Shirey nods toward Cherry Street. “Look at the potential,” says the man who doesn’t buy the argument that you can’t put quality here.

Alas, that’s not a proper start to a profile of Scott Shirey, either. Too serious. Nobody is driven all the time. That way lies burnout and a very dull boy. To start with, we must introduce Shirey the buddy to have a beer with. He’s in there, too, you know.

Running a half-hour late for dinner and a few cold ones at Oliver’s, a restaurant that’s beating the downtown odds, Shirey finally approaches, stops at the table and makes a display of reading his Blackberry. “Hey. Man. Where. You. At?” he reads aloud flatly, turning the awful techno-prose into a one-liner as he recites the e-mail from a dinner partner now looking at him from behind a half-empty bottle of Coors Light.

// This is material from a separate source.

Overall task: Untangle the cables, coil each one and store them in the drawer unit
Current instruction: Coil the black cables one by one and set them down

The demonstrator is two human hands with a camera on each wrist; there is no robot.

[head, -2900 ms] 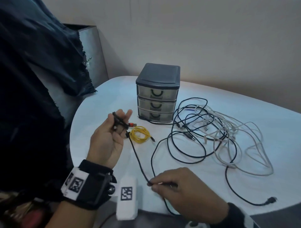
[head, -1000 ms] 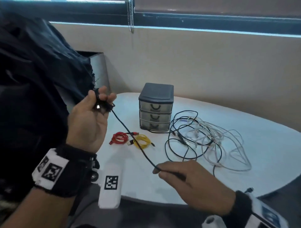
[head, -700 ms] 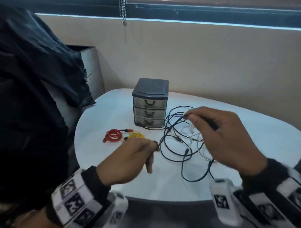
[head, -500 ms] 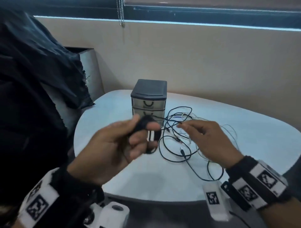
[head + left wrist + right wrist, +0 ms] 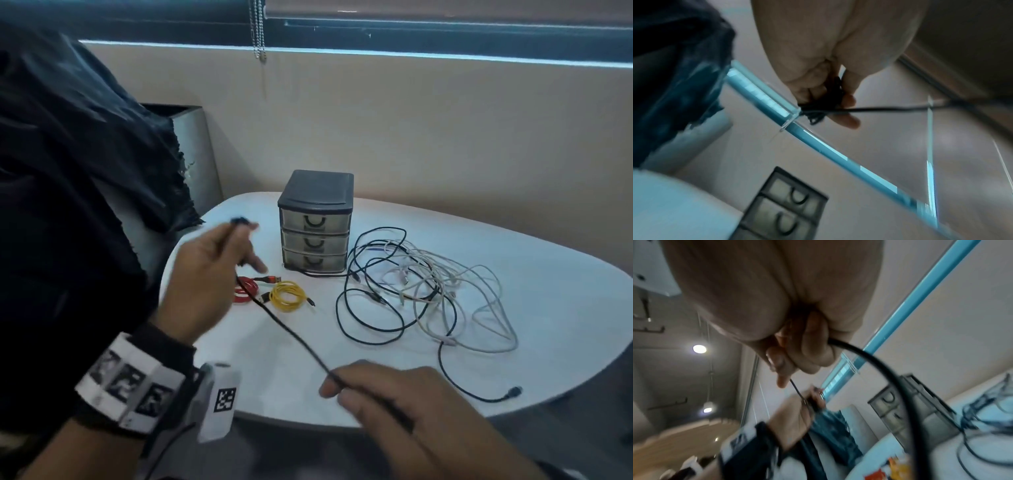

The brand is important. Like his dinner partner, Shirey is a Coors Light man — Coors Light in a bottle! — which is notable for a couple of reasons: (1) Despite some evidence to the contrary, a fella who’s developed a fierce loyalty to his suds is not just some fuddy-duddy who lives in the office, mainlining coffee to squeeze in that extra hour of workaholism, and (2) Shirey hails from the Nor’east, land of the micro-brews and a long history of hops that has bred generations of beer snobs. He’s not supposed to fancy a beer that prices at 11 bucks for an 18-pack at the corner gas station.

And it doesn’t end there.

He orders fried pickles and fried catfish and sounds disappointed that you can’t get the cole slaw fried, too. He discusses the merits of bottles over cans in one breath and the frustrations of inflexible education edicts in the next. He defends himself against the charge that he and the KIPPsters aren’t visible enough in the community, that they stick to their own, seem elitist. Baloney, he says. He’s heard that before. He provides examples of community involvement, of parades and clean ups. He could simply point to the economic impact of KIPP, of all the land the school has purchased and cleared, of that new gym and plans for an expanded campus.

He argues without raising his voice, between bites of fried pickles dipped in ranch dressing, between laughs and “how are ya’s” from other customers. As he loosens up, he never loosens his tie.

Lesson learned after spending a day with the director of Delta KIPP: He’s not pigeonhole-able enough to lend himself to a perfect, yep-that’s-Scott lead on a magazine profile. By the time you’ve played all the angles, by the time you’ve finally gotten started on figuring out this Yankee who’s changing the education game in the Arkansas Delta, which is the one game that must change if there is to be any real progress, you discover that the fried pickles are gone, that the Coors Lights are empty … and you’re at the end.